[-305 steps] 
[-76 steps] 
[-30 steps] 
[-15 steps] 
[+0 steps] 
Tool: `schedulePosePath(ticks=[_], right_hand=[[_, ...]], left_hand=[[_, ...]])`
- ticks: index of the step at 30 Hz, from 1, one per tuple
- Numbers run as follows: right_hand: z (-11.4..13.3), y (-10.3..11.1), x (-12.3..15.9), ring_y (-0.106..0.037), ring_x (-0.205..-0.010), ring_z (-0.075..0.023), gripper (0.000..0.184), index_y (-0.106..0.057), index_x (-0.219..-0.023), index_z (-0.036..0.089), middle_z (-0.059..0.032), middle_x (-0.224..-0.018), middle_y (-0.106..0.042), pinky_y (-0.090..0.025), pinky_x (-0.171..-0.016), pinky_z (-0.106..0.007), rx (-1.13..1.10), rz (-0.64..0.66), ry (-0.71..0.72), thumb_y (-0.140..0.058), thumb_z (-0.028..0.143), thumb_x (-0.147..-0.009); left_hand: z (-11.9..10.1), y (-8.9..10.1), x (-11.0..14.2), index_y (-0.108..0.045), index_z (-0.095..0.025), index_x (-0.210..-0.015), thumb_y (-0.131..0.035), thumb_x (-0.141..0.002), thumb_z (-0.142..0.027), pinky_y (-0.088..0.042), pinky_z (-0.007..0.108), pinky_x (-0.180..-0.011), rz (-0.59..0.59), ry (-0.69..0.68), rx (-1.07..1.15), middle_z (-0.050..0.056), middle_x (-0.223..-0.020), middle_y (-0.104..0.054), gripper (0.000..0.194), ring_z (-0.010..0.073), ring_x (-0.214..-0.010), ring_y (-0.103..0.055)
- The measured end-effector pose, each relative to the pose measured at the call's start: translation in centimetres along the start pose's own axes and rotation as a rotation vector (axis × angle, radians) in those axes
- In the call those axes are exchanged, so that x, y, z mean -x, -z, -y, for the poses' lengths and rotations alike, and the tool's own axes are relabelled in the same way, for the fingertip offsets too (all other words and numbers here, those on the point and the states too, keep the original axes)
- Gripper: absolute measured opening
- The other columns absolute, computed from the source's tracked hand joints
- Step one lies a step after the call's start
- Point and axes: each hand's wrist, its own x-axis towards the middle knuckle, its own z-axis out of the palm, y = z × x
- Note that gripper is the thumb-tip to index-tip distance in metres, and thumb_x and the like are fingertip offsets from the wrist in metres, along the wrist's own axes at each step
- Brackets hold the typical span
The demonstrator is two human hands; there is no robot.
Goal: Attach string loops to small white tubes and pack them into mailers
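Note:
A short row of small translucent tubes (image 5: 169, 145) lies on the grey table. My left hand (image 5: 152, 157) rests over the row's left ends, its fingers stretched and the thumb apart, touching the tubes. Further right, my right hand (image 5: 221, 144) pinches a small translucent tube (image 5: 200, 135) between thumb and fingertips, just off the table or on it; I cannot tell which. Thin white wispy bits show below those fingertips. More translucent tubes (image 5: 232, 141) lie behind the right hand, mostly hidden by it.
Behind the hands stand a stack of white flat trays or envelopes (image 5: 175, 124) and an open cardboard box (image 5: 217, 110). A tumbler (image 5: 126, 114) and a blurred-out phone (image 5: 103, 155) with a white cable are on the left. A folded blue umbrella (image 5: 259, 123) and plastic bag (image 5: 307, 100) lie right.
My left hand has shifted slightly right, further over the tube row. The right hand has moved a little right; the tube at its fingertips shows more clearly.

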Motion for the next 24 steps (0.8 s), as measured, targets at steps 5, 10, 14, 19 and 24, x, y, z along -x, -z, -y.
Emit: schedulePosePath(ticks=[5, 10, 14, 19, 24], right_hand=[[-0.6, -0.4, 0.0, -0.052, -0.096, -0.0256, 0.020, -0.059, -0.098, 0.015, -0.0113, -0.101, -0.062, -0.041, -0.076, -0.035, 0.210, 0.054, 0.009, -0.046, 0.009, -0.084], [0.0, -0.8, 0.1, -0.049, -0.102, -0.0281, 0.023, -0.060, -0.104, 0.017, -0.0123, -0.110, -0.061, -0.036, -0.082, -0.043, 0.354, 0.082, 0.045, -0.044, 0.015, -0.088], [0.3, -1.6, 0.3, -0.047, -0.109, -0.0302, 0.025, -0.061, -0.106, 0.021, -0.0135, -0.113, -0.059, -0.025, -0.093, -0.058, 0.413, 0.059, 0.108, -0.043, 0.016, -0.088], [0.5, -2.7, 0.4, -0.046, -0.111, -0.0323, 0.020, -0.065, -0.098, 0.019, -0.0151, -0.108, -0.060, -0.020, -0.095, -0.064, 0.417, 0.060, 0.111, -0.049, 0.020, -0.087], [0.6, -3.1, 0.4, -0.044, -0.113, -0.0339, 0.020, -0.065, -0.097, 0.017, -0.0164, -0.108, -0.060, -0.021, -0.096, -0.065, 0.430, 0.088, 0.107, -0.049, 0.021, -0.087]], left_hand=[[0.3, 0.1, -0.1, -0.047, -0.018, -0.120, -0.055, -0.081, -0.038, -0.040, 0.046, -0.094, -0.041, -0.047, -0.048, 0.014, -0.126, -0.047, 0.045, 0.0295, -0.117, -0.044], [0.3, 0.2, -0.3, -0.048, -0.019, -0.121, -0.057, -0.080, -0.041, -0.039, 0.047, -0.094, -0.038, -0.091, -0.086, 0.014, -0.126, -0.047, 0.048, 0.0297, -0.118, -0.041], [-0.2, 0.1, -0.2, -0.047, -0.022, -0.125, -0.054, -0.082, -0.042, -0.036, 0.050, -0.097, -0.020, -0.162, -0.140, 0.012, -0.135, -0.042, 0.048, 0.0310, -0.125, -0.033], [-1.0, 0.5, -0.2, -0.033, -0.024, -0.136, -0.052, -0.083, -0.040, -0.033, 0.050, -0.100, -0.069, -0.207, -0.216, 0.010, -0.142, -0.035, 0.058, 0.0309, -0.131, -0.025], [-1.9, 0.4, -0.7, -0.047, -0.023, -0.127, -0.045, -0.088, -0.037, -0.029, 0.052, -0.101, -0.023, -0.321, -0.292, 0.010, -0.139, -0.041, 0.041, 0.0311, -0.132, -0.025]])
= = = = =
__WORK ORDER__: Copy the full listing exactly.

__WRITTEN RESPONSE__:
[-305 steps] 
[-76 steps] 
[-30 steps] 
[-15 steps] 
[+0 steps] 
Tool: `schedulePosePath(ticks=[_], right_hand=[[_, ...]], left_hand=[[_, ...]])`
- ticks: index of the step at 30 Hz, from 1, one per tuple
- Numbers run as follows: right_hand: z (-11.4..13.3), y (-10.3..11.1), x (-12.3..15.9), ring_y (-0.106..0.037), ring_x (-0.205..-0.010), ring_z (-0.075..0.023), gripper (0.000..0.184), index_y (-0.106..0.057), index_x (-0.219..-0.023), index_z (-0.036..0.089), middle_z (-0.059..0.032), middle_x (-0.224..-0.018), middle_y (-0.106..0.042), pinky_y (-0.090..0.025), pinky_x (-0.171..-0.016), pinky_z (-0.106..0.007), rx (-1.13..1.10), rz (-0.64..0.66), ry (-0.71..0.72), thumb_y (-0.140..0.058), thumb_z (-0.028..0.143), thumb_x (-0.147..-0.009); left_hand: z (-11.9..10.1), y (-8.9..10.1), x (-11.0..14.2), index_y (-0.108..0.045), index_z (-0.095..0.025), index_x (-0.210..-0.015), thumb_y (-0.131..0.035), thumb_x (-0.141..0.002), thumb_z (-0.142..0.027), pinky_y (-0.088..0.042), pinky_z (-0.007..0.108), pinky_x (-0.180..-0.011), rz (-0.59..0.59), ry (-0.69..0.68), rx (-1.07..1.15), middle_z (-0.050..0.056), middle_x (-0.223..-0.020), middle_y (-0.104..0.054), gripper (0.000..0.194), ring_z (-0.010..0.073), ring_x (-0.214..-0.010), ring_y (-0.103..0.055)
- The measured end-effector pose, each relative to the pose measured at the call's start: translation in centimetres along the start pose's own axes and rotation as a rotation vector (axis × angle, radians) in those axes
- In the call those axes are exchanged, so that x, y, z mean -x, -z, -y, for the poses' lengths and rotations alike, and the tool's own axes are relabelled in the same way, for the fingertip offsets too (all other words and numbers here, those on the point and the states too, keep the original axes)
- Gripper: absolute measured opening
- The other columns absolute, computed from the source's tracked hand joints
- Step one lies a step after the call's start
- Point and axes: each hand's wrist, its own x-axis towards the middle knuckle, its own z-axis out of the palm, y = z × x
- Note that gripper is the thumb-tip to index-tip distance in metres, and thumb_x and the like are fingertip offsets from the wrist in metres, along the wrist's own axes at each step
- Brackets hold the typical span
The demonstrator is two human hands; there is no robot.
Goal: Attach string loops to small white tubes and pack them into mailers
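Note:
A short row of small translucent tubes (image 5: 169, 145) lies on the grey table. My left hand (image 5: 152, 157) rests over the row's left ends, its fingers stretched and the thumb apart, touching the tubes. Further right, my right hand (image 5: 221, 144) pinches a small translucent tube (image 5: 200, 135) between thumb and fingertips, just off the table or on it; I cannot tell which. Thin white wispy bits show below those fingertips. More translucent tubes (image 5: 232, 141) lie behind the right hand, mostly hidden by it.
Behind the hands stand a stack of white flat trays or envelopes (image 5: 175, 124) and an open cardboard box (image 5: 217, 110). A tumbler (image 5: 126, 114) and a blurred-out phone (image 5: 103, 155) with a white cable are on the left. A folded blue umbrella (image 5: 259, 123) and plastic bag (image 5: 307, 100) lie right.
My left hand has shifted slightly right, further over the tube row. The right hand has moved a little right; the tube at its fingertips shows more clearly.
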
Motion for the next 24 steps (0.8 s), as measured, targets at steps 5, 10, 14, 19 and 24, x, y, z along -x, -z, -y.
Emit: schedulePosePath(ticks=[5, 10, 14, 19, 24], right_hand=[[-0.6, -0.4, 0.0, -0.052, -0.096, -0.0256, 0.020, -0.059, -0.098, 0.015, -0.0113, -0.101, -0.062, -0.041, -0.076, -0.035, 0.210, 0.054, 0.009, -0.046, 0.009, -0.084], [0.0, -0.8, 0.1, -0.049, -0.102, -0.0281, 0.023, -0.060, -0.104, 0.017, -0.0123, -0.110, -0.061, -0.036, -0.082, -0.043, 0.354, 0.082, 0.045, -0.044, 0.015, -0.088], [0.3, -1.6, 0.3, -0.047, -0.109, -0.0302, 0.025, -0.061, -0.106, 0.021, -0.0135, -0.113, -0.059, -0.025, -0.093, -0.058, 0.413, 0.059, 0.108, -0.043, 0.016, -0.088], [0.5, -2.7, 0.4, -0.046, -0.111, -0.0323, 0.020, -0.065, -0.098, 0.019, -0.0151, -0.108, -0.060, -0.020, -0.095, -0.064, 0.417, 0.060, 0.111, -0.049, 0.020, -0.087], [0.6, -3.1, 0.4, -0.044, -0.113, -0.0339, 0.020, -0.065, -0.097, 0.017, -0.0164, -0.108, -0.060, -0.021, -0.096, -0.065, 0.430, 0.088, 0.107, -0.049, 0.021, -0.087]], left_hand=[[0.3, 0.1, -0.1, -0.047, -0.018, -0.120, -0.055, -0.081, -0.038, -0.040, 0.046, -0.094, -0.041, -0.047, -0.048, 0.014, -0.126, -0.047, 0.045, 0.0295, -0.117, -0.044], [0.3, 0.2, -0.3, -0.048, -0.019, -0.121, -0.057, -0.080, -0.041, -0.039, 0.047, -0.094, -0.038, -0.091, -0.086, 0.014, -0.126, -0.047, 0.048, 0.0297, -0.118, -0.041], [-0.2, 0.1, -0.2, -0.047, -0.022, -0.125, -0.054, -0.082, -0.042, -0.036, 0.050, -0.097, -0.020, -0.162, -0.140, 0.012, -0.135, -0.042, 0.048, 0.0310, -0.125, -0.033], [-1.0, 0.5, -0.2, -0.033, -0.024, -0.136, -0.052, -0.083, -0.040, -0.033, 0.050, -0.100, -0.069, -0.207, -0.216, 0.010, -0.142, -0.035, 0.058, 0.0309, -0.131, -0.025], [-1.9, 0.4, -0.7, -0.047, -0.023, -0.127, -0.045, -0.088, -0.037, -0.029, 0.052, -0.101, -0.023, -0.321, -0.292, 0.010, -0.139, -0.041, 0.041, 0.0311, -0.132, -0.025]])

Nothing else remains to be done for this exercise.